**Exercise objective:** Reproduce each line from the first in the data through the line that contains "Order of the" exactly; give nothing else.

**Data excerpt:**
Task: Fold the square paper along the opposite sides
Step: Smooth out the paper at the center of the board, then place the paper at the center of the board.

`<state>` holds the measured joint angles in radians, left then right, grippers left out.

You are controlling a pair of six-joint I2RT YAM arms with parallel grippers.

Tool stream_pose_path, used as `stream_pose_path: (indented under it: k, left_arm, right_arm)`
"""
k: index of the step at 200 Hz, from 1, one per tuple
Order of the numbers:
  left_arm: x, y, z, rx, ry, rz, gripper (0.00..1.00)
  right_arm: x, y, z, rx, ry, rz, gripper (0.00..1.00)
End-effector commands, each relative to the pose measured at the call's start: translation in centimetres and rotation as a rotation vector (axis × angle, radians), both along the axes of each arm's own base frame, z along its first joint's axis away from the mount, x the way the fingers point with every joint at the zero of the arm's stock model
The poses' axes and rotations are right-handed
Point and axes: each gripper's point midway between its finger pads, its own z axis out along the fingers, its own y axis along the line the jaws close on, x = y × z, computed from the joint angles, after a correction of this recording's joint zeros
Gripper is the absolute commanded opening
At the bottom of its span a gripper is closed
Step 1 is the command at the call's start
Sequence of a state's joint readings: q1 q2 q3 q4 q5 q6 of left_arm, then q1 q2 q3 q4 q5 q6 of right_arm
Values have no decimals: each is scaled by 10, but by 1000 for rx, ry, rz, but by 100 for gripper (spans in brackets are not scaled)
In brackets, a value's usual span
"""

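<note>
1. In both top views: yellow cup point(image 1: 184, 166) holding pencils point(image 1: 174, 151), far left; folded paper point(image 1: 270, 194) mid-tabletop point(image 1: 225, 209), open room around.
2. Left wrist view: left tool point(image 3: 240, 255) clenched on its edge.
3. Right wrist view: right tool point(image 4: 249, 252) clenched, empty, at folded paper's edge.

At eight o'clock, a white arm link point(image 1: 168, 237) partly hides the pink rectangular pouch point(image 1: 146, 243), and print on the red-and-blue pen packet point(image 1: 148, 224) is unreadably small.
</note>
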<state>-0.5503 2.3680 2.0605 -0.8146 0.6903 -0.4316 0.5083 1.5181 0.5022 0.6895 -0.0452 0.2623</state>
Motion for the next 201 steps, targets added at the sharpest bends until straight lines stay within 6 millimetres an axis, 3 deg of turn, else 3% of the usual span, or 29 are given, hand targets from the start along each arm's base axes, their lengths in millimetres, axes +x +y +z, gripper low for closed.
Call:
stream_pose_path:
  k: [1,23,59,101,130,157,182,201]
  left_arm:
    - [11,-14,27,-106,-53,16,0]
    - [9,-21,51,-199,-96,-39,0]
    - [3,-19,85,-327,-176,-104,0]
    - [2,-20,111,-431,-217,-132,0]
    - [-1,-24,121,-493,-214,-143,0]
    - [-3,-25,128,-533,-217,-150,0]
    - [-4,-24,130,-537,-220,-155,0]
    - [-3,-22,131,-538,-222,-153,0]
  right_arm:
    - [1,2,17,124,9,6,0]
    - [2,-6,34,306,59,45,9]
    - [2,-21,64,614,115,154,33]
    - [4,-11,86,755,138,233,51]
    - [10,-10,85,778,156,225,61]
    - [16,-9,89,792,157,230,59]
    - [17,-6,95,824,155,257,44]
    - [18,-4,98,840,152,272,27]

**Exercise response:**
Task: Fold the square paper along the opposite sides
Step: Smooth out the paper at the center of the board, then place the paper at the center of the board.

`<state>` holds the measured joint angles in radians, left then right, grippers left out.

You are controlling a pair of six-joint I2RT YAM arms with parallel grippers.

Tool stream_pose_path, used as `stream_pose_path: (indented under it: k, left_arm, right_arm)`
"""
k: index of the step at 200 Hz, from 1, one per tuple
Order of the numbers:

Here the output is complete.